Given that the new environment could make your managers feel like fish out of water, it is important for them to have clarity of vision. As they face the many hurdles that arise from the different ways of working and living that characterize the new environment, they will have to be able keep a hold on their purpose for being there. They will need to let that vision drive their actions so that progress towards the required goals is maintained despite the obstacles. And part of this clarity of vision should be pre-assignment awareness of the new culture and its framework so that they are prepared for what they will find and have thought of some coping strategies.
They will also need excellent communication skills. These involve the ability to listen and interpret any implicit messages that their new colleagues may be emitting, and give directions with clarity and with respect for the means of communicating in the host culture. Of course, communicative skills are important no matter where you are, but they are crucial in a new culture. If the manager goes from Britain, say, to a Scandinavian country, it will be important to remember that the local team may be much more direct in their expression of criticism, say, than in the UK. Conversely, it will be important not to use typically British understatement or irony because, the more direct style of the hosts will predispose them to interpret everything literally.
They will need to be sensitive to the customs, motives and values of their new colleagues. They will only be able to achieve their goals by building good rapport with the local team and this can only come in an atmosphere of mutual trust and respect. Of course rapport can be established in many different ways, but it essential to show an interest in the host culture and in the local team. As the outsider it is important not to offend by flouting local dress code, being over familiar—or too distant, as the case may be—or showing impatience with aspects of behaviour that are in keeping with local tradition.
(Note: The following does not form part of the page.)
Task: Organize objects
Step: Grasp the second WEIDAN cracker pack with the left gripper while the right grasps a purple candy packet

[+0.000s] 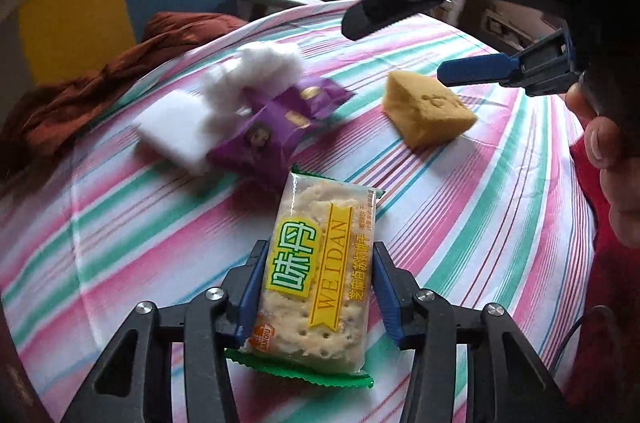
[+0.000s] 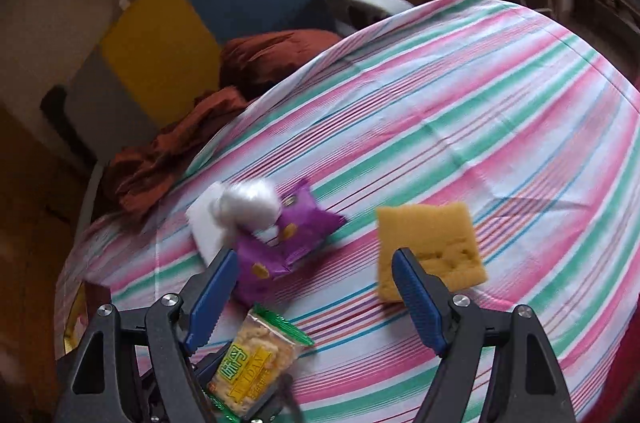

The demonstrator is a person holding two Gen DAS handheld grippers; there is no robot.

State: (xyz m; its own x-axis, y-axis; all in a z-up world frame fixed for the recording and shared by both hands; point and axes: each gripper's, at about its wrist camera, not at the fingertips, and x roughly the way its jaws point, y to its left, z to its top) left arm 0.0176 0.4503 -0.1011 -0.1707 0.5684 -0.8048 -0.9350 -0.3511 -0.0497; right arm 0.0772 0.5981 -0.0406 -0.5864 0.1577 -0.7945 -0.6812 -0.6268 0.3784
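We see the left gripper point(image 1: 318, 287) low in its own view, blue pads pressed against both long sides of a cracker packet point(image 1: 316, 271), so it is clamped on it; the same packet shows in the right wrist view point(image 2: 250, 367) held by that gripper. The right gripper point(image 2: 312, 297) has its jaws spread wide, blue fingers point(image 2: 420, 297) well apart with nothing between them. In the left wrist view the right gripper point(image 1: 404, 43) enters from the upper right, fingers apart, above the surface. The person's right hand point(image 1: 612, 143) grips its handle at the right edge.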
Resilience and emotional robustness are also important. The period of settling in will involve what is known as culture shock. This involves some key stages, the second of which puts a big strain on both physical and emotional strength. To begin with your managers will go through a honeymoon period in which all the new experiences are exciting and stimulating. But this is followed by a period of disorientation during which homesickness, loneliness, frustration and disillusionment with the host culture will cause a great deal of stress. To be able to pass through this to the stage of acceptance requires considerable inner strength.
Of course underpinning all these competencies is knowledge. The managers need two kinds of knowledge to be effective abroad. Firstly they need to understand the theory of culture difference. Culture goes very deep and the unfamiliar behaviour patterns are the external signs of underlying values. It will help your managers if they understand the nature of these different cultural values. Then they should have country specific knowledge that prepares them for what they will find. This should, of course, include training in the local language not just for the person concerned but for their family.